She squealed with delight, mentally cringing
at her impersonation of a living brain donor. “You are so
wonderful!” she gushed. “Thank you so much!”
“No problem,” he said, and offered her a
hand. “Let’s get you down here, and we’ll take off.”
Mitchell had never in her life shown so much
skin to someone who was not her mother. She forced herself to stay
in character, giving him a vacuous smile and plenty of leg and
midriff to view as he helped her from the seawall down to the
water, where the Zodiac bobbed.
In moments, they were putt-putting toward the
Do Bee 2.
They were nearly at the sailboat when the
marina hand seemed to recall the protocols of client security.
“Say, beautiful, how do I know you’re allowed to be on this boat? I
mean, you got any ID you can show me, like a driver’s license or
somethin’?”
“Allowed!” she laughed ingenuously. “Of
course I’m allowed, silly. It’s Daddy’s boat.”
The man looked puzzled. “This one right here?
The Do Bee 2? That’s your daddy’s boat?”
“Yep.”
“Huh,” he said. “I thought the guy that owned
this boat was a younger guy, you know – twenties, maybe. Not old
enough to be your dad.”
“Oh, you’ve probably seen my uncle – Daddy’s
youngest brother.
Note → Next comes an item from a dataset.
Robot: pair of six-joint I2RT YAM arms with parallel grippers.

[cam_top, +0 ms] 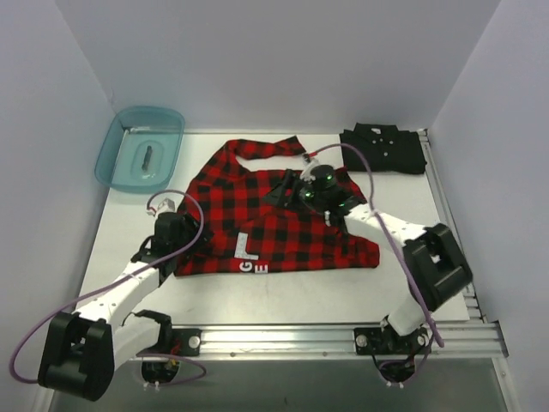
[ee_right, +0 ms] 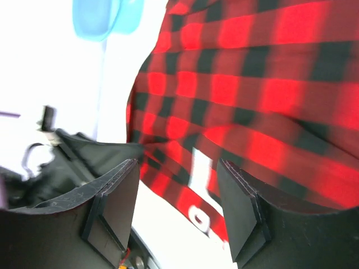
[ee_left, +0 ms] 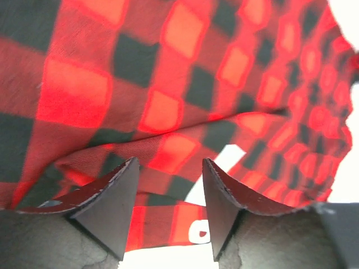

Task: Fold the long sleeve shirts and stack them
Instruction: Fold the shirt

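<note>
White block letters (cam_top: 250, 255) near the hem of the plaid shirt (cam_top: 274, 215) read F, G, E, perhaps part of a longer word. Two shirts lay on the white table (cam_top: 283, 296): the plaid spread mid-table, the black shirt (cam_top: 383, 148) folded at the far right. One teal bin (cam_top: 110, 154) sat far left, white walls (cam_top: 257, 60) around. The left gripper (ee_left: 170, 162) at the plaid's edge and the right gripper (ee_right: 178, 163) over it stood parted, grasping nothing.
</note>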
He’s been using the boat as sort of, like, an
apartment, like.” She dropped to a stage whisper, “He’s going
through a divorce. She got all the money, y’know.”
“Ah,” said the marina hand. “Been there, done
that. Woulda got the tee shirt, but she took that, too.” He
chuckled at his own joke.
They drew closer to the Do Bee 2, and
Mitchell could see the smaller words below its name, indicating
that it was registered in Quebec, Canada.
Quebec. Where the
lingua franca
was
French. She became more and more convinced that this boat was
connected to Jean.
“Looks like you won’t need a ride back to
shore,” her pilot said, gesturing to a small rowboat tethered to
the rail of the sailboat. It had not been visible from the
seawall.
“Sorry,” she cooed. “I don’t know how to
drive one of those things. Can you, like, come back for me in a
little while? Please?”
He nodded and lent her a hand as she
scrambled awkwardly aboard the Do Bee 2. Then the man reached
beneath a seat in the Zodiac and produced an aerosol horn, which he
tossed to Mitchell.
“Two shorts and two longs when you’re ready,
and I’ll come back to pick you up,” the marina hand called to her,
already reversing away from the sailboat.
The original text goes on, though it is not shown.